On Thursday, 9 October, our Board held another one of their Zoom-only board meetings (“mute button” and all) to discuss inputs and change to the proposed documents (Restrictive Covenants, Articles of Incorporation, and Bylaws). Although the meeting covered some topics beyond the proposed changes, in this blog entry, we’ll focus on the changes themselves.
The Board assumed that all changes were folded into my written input that they have shared with the membership as a whole. Unfortunately, this is not the case, and other members have also shared many items.
For the most part, the suggested changes were dismissed, but the following changes were proposed, and you should expect new wording from the Board in the near future. Furthermore, the Board made it clear that they intend to still vote on the revised documents at the meeting in about 2 weeks. In my opinion, this is incredibly hasty, but they intend to go forward anyway.
Although the documents were edited in several places, the actual changes to content are few because there are several repeated sections and references within and between the documents. Here are the changes that they decided to make.

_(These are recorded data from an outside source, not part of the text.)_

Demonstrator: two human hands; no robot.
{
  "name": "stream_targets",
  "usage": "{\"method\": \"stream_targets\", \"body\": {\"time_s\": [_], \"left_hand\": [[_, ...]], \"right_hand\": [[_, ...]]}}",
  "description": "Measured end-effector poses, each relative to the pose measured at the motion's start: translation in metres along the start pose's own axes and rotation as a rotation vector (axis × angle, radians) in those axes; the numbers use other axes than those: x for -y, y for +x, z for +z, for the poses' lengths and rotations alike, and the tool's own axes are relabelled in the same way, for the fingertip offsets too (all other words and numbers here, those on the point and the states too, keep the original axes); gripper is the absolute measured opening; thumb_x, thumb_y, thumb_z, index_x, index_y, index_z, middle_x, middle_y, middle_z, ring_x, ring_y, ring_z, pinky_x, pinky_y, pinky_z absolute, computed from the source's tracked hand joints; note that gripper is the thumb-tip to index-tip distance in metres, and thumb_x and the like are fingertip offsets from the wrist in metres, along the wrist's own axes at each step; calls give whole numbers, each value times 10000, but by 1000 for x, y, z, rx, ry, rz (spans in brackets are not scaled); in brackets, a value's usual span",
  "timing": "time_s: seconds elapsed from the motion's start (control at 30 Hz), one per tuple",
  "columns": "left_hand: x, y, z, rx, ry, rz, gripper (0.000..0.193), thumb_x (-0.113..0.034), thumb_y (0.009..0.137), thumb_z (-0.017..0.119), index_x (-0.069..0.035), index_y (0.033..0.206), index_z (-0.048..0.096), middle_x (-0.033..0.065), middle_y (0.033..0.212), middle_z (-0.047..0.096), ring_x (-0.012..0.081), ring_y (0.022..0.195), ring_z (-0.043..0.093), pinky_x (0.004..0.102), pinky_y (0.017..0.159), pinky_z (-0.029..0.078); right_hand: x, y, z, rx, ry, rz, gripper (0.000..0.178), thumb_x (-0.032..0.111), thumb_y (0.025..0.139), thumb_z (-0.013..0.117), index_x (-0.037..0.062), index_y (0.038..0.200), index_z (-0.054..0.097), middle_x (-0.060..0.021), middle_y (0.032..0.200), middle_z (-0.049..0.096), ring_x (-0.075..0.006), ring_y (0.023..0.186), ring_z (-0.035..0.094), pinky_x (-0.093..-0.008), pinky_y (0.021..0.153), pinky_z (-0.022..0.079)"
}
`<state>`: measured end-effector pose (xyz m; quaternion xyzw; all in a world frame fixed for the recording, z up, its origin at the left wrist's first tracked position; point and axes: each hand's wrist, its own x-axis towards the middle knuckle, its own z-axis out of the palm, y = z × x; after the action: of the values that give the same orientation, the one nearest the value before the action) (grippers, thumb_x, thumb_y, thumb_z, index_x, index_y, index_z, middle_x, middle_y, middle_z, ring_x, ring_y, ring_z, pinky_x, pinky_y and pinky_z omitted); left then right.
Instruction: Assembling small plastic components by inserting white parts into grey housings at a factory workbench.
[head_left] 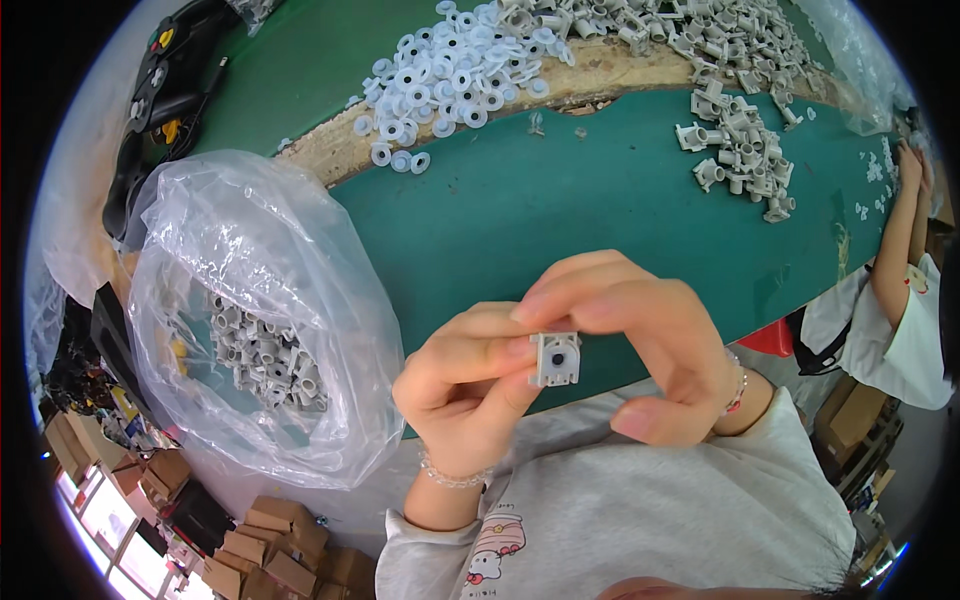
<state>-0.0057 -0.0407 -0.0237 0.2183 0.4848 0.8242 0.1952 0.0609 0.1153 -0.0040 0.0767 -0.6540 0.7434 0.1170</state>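
My left hand (455, 390) pinches a small grey plastic housing (568, 372) between thumb and fingers. Its square face is turned up, and a dark round spot shows in the middle. Curved over it from the right is my right hand (675, 335), thumb and fingers apart, holding nothing that I can see. The right fingertips come close to the housing's upper edge and the left fingers; whether they touch is unclear. Beyond the hands lie a pile of translucent bluish rubber cups (440, 75) with dark centres and a heap of loose grey housings (745, 150).
A clear plastic bag (345, 270) at left holds many grey housings. Black game controllers (150, 100) lie at the far left. The green table mat (450, 240) meets a worn wooden edge (620, 70). Another person's arm (900, 230) is at right. Cardboard boxes (280, 520) stand lower left.
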Motion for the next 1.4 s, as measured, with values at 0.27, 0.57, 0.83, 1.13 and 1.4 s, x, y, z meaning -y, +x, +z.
{"method": "stream_targets", "body": {"time_s": [0.27, 0.57, 0.83, 1.13, 1.4], "left_hand": [[-3, -2, 2, -82, 30, -43, 169, 56, 800, 667, 12, 946, 594, 168, 953, 657, 227, 848, 636, 334, 733, 516], [0, 2, 3, -1, 209, 157, 204, 106, 762, 665, 23, 933, 590, 196, 943, 658, 268, 837, 646, 337, 693, 530], [-4, 2, 5, 11, 527, 399, 252, 150, 720, 659, 46, 941, 596, 221, 963, 647, 325, 795, 655, 368, 651, 558], [-8, 0, 3, 43, 691, 416, 205, 67, 825, 609, -26, 996, 543, 202, 980, 652, 286, 809, 647, 345, 675, 536], [-7, -2, 3, -13, 740, 413, 216, 76, 835, 585, -21, 1023, 540, 210, 1004, 642, 285, 846, 644, 345, 686, 545]], "right_hand": [[3, 6, -6, -24, -727, -270, 282, 180, 774, 569, 146, 1033, 676, -96, 1133, 632, -320, 1005, 571, -510, 978, 340], [-2, -4, 0, -89, -930, -336, 287, 52, 712, 516, 98, 985, 591, -129, 1097, 654, -264, 919, 634, -518, 1024, 298], [-5, -10, 17, -121, -791, -304, 380, -8, 734, 506, 0, 1113, 539, -213, 1180, 605, -244, 966, 636, -414, 962, 429], [-6, -9, 17, -103, -798, -335, 438, -23, 716, 494, -4, 1151, 530, -219, 1194, 596, -260, 963, 635, -412, 945, 441], [-11, -6, 15, -52, -680, -258, 499, 17, 711, 564, 54, 1208, 531, -181, 1295, 530, -255, 1008, 605, -465, 984, 356]]}}
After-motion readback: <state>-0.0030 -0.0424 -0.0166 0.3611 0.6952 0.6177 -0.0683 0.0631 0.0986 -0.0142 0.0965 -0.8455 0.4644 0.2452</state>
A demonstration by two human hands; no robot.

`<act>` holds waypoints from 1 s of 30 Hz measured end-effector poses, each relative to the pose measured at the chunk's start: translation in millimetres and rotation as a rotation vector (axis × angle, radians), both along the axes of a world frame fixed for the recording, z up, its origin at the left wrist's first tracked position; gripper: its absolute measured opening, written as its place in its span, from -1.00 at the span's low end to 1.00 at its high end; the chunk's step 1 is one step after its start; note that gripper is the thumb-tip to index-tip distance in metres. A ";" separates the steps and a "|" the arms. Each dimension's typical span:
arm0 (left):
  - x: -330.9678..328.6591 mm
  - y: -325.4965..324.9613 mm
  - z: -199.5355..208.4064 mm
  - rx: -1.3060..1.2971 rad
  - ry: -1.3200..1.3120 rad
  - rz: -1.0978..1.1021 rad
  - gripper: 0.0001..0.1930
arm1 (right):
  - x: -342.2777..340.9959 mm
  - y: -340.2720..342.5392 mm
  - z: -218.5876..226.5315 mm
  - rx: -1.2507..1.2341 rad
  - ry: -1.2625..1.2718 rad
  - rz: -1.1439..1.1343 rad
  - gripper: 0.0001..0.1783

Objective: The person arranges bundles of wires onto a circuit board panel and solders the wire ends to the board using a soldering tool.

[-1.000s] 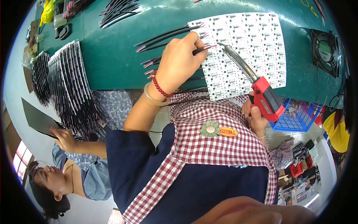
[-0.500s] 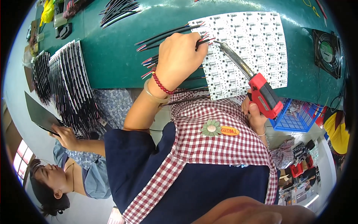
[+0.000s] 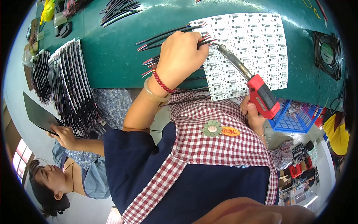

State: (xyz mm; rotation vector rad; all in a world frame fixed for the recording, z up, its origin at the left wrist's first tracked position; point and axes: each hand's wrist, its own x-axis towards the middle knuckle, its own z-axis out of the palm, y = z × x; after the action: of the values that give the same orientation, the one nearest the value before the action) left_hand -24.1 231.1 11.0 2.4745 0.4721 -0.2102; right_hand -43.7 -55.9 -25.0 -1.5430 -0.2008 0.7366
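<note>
My left hand is closed in a pinch on a black cable, whose thin coloured wire ends point right over a white circuit board panel. In my right hand is a red and black soldering gun. Its dark, bent tip reaches up and left to the wire ends at the panel's left side; whether it touches them I cannot tell. Several more black cables lie along the panel's left edge, partly hidden behind my left hand. Small dark components cover the panel in rows.
A black fan stands at the right of the green table. Below it is a blue basket. Wired panels are stacked at the left, with loose cables at the back. A co-worker at left holds a dark sheet.
The soldering gun has shifted slightly left, its tip now a little lower beside the wire ends. My left hand stays nearly in place, still pinching the cable.
</note>
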 end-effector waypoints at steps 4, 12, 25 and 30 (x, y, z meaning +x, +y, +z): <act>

They will possibly make others in the revision that they promised to release:
1. The board struck the entire “indemnification” section that we have talked about many times (very confusing, convoluted, and clearly absolving the Board of all legal responsibility, no matter what).
2. The Board added language to clarify that an affirmative vote of 66 lots would be required to dissolve (similar to our existing documents, but ignored by the Board in the May attempt to dissolve).
3. The Board agreed to require member votes to transact real property, adding paid staff, and to issue contracts, but only for contracts of greater than $50,000 value (thus this will likely never be voted on). In all of these cases, the affirmated 51 vote requirement is added (please see the blog here to see why these votes will be difficult). The difficulty of the votes will likely not matter, however, as it is very unlikely that any such votes will be taken (more on that later).
4. Some caveat words were added for a contract between SAEPOA and Sandia Airpark, Inc., regarding the restoration of payments for runway access.
5. Language was added to allow for special assessments.
6. The Board added language in the Restrictive Covenants to require hangars on all new construction projects. There was as a new addition, and so final language is probably still in draft.
In my opinion, although the documents were modified, they still are too risky, and they take away too many of your rights. Most notably, provisions were not added for quarterly meetings, and the Board signaled no interest in ever resuming in-person meetings for all but those most essential (such as annual meetings or their prior attempt at dissolution).